La diminuzione è imputabile soprattutto a quattro dei cinque paesi più importanti in relazione al numero di concessioni della nazionalità: Regno Unito (177 600 concessioni, -9% rispetto all’anno precedente), Francia (114 600, -20%), Spagna (114 600, -7%) e Italia (56 200, -15%). Solo la Germania registra un aumento: 109 600, +5%.

L’acquisizione della cittadinanza nel paese di residenza è un fenomeno che riguarda non soltanto i migranti in senso stretto, ma anche i loro discendenti nati nel paese d’accoglienza. Nella maggior parte degli Stati membri, infatti, la nazionalità di un bambino è determinata dalla nazionalità dei suoi genitori (jus sanguinis), piuttosto che dal suo luogo di nascita (jus soli). Francia e Regno Unito, ad esempio, privilegiano lo jus solis. La maggior parte dei paesi d’emigrazione (Spagna, Italia, Grecia, Portogallo) privilegiano invece lo jus sanguinis, che permette di conservare la nazionalità a coloro che sono appunto emigrati. Ma molto spesso i criteri sono ibridi, tengono conto cioè – in diverse misure – sia del luogo di nascita del bambino sia della nazionalità di almeno un genitore (ad esempio Belgio, Germania, Paesi Bassi). In verità, è proprio il concetto di nazionalità e cittadinanza che è in evoluzione. Il primo rinvia piuttosto al fatto di essere “membro di una comunità nazionale”, l’altro definisce invece il legame giuridico, e il sistema dei diritti, che lega una persona a uno Stato.

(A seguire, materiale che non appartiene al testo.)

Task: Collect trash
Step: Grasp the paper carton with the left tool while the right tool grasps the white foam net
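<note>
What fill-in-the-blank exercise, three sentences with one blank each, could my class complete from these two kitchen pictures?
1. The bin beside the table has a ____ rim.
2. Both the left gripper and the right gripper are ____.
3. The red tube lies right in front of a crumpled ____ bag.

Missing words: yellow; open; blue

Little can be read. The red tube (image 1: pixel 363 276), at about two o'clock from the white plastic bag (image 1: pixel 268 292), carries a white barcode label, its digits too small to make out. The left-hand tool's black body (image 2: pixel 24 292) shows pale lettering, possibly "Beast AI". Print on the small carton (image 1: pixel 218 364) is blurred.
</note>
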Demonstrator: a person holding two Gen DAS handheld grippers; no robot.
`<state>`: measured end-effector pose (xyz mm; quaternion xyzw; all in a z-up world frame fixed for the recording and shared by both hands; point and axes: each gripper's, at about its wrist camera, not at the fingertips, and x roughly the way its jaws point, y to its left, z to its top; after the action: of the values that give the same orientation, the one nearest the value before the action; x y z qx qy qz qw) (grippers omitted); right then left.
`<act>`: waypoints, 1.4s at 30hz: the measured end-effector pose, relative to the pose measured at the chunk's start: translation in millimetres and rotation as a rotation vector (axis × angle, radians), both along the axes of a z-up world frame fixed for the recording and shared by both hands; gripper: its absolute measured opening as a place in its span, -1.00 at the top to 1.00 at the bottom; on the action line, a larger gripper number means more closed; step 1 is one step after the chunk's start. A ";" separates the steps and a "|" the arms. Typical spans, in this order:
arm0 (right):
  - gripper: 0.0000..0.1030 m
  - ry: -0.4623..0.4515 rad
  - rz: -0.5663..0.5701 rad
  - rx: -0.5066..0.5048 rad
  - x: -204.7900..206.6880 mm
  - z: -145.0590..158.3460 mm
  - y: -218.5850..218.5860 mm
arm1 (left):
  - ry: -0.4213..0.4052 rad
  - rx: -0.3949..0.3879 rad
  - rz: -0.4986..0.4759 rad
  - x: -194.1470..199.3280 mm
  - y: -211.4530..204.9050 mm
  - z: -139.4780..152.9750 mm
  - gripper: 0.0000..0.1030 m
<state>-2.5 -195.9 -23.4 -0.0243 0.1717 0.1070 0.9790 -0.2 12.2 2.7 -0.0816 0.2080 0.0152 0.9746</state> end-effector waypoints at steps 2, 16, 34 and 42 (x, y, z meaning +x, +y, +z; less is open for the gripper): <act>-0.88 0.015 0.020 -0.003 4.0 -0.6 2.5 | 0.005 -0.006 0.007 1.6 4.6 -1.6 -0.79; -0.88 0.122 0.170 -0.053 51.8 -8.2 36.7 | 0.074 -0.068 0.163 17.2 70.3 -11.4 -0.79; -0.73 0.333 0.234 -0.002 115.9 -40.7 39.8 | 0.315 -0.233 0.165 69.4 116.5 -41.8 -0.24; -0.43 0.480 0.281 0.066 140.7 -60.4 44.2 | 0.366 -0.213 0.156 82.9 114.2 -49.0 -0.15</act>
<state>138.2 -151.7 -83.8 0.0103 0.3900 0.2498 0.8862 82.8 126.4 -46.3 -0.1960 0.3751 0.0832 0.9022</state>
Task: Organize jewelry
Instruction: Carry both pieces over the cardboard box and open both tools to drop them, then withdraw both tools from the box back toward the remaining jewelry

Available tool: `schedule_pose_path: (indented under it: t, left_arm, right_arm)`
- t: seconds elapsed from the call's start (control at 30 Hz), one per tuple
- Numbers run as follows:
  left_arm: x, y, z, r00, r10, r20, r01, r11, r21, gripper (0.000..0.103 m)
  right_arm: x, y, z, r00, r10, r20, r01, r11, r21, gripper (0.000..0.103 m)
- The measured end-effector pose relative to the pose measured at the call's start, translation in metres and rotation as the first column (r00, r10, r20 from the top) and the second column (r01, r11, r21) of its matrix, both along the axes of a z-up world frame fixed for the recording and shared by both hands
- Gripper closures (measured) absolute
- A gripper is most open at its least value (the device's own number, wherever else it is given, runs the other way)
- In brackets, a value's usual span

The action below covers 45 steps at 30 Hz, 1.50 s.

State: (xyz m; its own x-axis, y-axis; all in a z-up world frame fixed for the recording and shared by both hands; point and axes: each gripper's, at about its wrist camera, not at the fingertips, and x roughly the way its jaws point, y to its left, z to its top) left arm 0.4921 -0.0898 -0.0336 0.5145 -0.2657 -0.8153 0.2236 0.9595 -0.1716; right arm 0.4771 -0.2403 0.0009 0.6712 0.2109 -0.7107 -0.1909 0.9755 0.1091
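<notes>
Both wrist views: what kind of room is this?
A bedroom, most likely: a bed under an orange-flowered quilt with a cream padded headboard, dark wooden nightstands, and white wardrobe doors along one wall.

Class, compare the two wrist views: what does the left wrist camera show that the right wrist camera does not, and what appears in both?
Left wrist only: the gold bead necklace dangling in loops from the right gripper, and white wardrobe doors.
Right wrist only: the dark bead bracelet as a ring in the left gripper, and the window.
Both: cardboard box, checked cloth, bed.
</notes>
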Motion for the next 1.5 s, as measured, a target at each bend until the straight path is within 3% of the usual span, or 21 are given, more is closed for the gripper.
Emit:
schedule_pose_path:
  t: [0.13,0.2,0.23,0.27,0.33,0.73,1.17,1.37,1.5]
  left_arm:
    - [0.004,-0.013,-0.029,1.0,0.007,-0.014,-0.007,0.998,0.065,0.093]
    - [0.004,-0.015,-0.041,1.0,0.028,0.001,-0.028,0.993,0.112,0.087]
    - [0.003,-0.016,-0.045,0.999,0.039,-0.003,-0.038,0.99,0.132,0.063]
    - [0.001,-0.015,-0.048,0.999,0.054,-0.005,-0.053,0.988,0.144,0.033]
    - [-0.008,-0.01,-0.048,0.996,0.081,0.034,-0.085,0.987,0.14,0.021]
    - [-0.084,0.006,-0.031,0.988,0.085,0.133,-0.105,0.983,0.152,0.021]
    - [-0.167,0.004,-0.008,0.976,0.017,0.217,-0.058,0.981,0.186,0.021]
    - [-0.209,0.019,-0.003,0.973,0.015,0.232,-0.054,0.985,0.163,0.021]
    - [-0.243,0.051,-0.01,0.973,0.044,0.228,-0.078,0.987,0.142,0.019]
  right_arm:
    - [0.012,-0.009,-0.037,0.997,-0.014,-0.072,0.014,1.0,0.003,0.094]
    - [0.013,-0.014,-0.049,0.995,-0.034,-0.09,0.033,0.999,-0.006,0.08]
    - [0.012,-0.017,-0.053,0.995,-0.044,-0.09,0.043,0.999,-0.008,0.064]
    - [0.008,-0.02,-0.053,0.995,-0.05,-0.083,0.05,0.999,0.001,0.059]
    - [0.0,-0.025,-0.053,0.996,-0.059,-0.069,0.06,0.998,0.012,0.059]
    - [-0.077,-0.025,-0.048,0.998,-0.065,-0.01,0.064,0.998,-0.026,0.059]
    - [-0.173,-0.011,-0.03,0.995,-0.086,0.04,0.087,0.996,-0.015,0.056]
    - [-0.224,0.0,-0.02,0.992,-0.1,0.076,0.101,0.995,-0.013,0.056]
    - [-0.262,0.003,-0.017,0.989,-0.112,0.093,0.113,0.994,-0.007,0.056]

Secondo Eurostat il più grande numero di nazionalità è stato acquisito dai cittadini provenienti da Marocco (64 300 persone, soprattutto in Francia e Spagna), Turchia (48 900, soprattutto in Germania), Equador (33 700, quasi tutti in Spagna) e India (31 700, principalmente nel Regno Unito).

I cittadini Ue aventi acquisito la nazionalità di un altro paaese Ue vengono invece soprattutto da Romania (26 000), Polonia (11 000), Italia (7 500) e Portogallo (6 900). Gli italiani figurano inoltre al secondo posto, come cittadini stranieri aventi ottenuto la cittadinanza di un altro stato, in Belgio, Svizzera e Slovenia, e al terzo posto in Lussemburgo. In Italia, sono soprattutto i cittadini di Marocco, Albania, Romania e Egitto ad aver acquisito la nazionalità nel 2011.

Globalmente, in tutta l’UE le nuove concessioni di nazionalità riguardano 1,6 abitanti su 1000, come l’anno precedente. In relazione però al numero di stranieri residenti, il dato complessivo dell’UE resta basso e tende a diminuire: soltanto 23 stranieri su 1000 hanno infatti potuto ottenere la nazionalità del paese di residenza. Il fenomeno assume connotati profondamente differenti tra un paese e l’altro.

Rispetto alla popolazione nazionale, il numero più elevato di nazionalità accordate è stato registrato in Lussemburgo (6,6 concessioni di nazionalità per 1000 abitanti), in Svezia (3,9) e in Regno Unito (2,8). In Svizzera, che ricordiamo non fa parte dell’Ue, il rapporto è stato di 4,6 concessioni di nazionalità ogni 1000 abitanti. L’Italia si situa soltanto al 18° posto della graduatoria,con appena 0,9 concessioni di nazionalità per 1000 abitanti. Mettendo invece in relazione il numero di concessioni di nazionalità in un determinato paese con la quantità di stranieri lì residenti, le più alte concentrazioni di nuove concessioni si registrano in Ungheria (98 per 1000 stranieri residenti), Polonia (6,7),  Svezia (58) e Portogallo (52). Con appena 12 concessioni di nazionalità ogni 1000 stranieri residenti, l’Italia si posiziona molto in basso, al 20° posto. Dopo di noi soltanto Repubblica Ceca, Estonia, Lettonia, Lituania, Austria e Slovacchia (dati non disponibili per Croazia e Romania). (Bruxelles, Carlo Caldarini)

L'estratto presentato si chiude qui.